- Work order:
Copy each line of the listing that includes "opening".

- Information provided:
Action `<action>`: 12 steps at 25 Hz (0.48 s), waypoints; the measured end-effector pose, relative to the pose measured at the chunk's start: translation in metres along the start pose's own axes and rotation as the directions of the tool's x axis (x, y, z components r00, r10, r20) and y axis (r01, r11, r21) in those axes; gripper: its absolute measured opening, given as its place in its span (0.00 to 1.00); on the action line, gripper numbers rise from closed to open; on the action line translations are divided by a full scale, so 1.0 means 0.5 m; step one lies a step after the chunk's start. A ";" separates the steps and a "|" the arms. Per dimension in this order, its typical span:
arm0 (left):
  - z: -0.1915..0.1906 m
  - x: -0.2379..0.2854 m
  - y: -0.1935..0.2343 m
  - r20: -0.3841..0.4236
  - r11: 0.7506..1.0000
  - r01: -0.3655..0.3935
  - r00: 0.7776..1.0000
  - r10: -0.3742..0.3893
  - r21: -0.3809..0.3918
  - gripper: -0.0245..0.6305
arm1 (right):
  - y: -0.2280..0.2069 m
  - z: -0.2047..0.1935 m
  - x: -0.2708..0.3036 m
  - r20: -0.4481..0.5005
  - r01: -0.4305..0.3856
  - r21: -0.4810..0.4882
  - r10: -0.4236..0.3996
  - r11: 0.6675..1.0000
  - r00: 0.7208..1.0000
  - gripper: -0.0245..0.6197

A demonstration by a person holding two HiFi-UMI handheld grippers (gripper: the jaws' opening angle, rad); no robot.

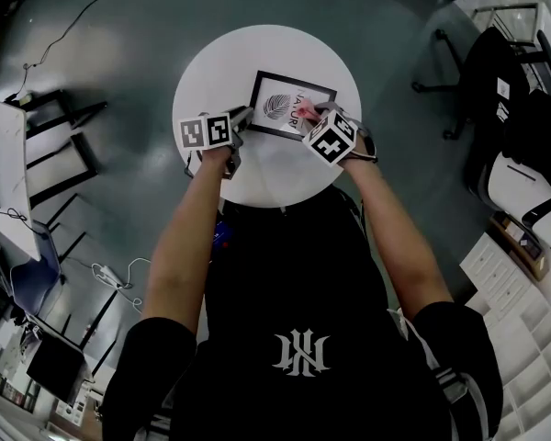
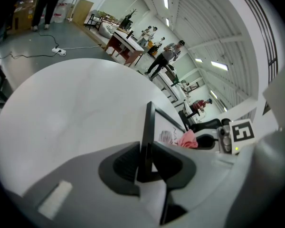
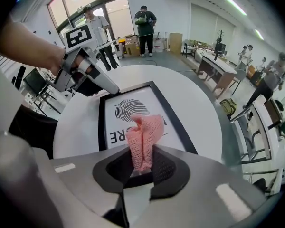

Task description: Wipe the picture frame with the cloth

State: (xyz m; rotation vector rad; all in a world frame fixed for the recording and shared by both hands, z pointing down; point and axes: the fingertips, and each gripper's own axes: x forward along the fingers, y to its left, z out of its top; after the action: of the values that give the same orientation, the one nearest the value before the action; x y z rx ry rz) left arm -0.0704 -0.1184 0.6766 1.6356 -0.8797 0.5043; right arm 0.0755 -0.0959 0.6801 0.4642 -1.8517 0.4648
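Two grippers in play, both loaded. The left gripper (image 2: 143, 163) has its jaws clamped on the black edge of the picture frame (image 1: 289, 107), steadying it where it lies on the round white table (image 1: 211, 62). The right gripper (image 3: 141, 167) has its jaws pinched tight on a bunched pink cloth (image 3: 143, 137), w/ the loose end poking out over the middle of the print.

Progress? I'd call it mid-job or just getting going. The hold's set and the cloth's over the glass, but whether it's actually touching, can't tell. No smears or clean patches show, so there's no knowing how much is wiped. By my read, glass and all four black borders are left to cover.

Writing: under a leaf or feather graphic, big letters "RE" are clear in the right gripper view. The cloth hides the rest of the word. The gripper cubes carry square black-and-white markers, no text.
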 end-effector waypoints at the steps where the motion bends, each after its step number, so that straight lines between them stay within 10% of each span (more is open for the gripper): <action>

- Response to this exercise:
Action `<action>`: 12 steps at 25 Hz (0.48 s), waypoints; the measured end-effector pose, relative to the pose measured at the chunk's start: translation in metres along the start pose's own axes and rotation as the directions of the tool's x axis (x, y, z components r00, r10, r20) and y axis (r01, r11, r21) in those axes; gripper: its absolute measured opening, given as its place in its span (0.00 to 1.00); on the action line, gripper numbers rise from closed to open; on the action line translations are divided by a full scale, so 1.0 means 0.5 m; step one lies a step after the chunk's start. A ";" separates the steps and a "|" the arms. Per dimension in this order, its typical span:
A demonstration by a person holding two HiFi-UMI handheld grippers (gripper: the jaws' opening angle, rad); no robot.

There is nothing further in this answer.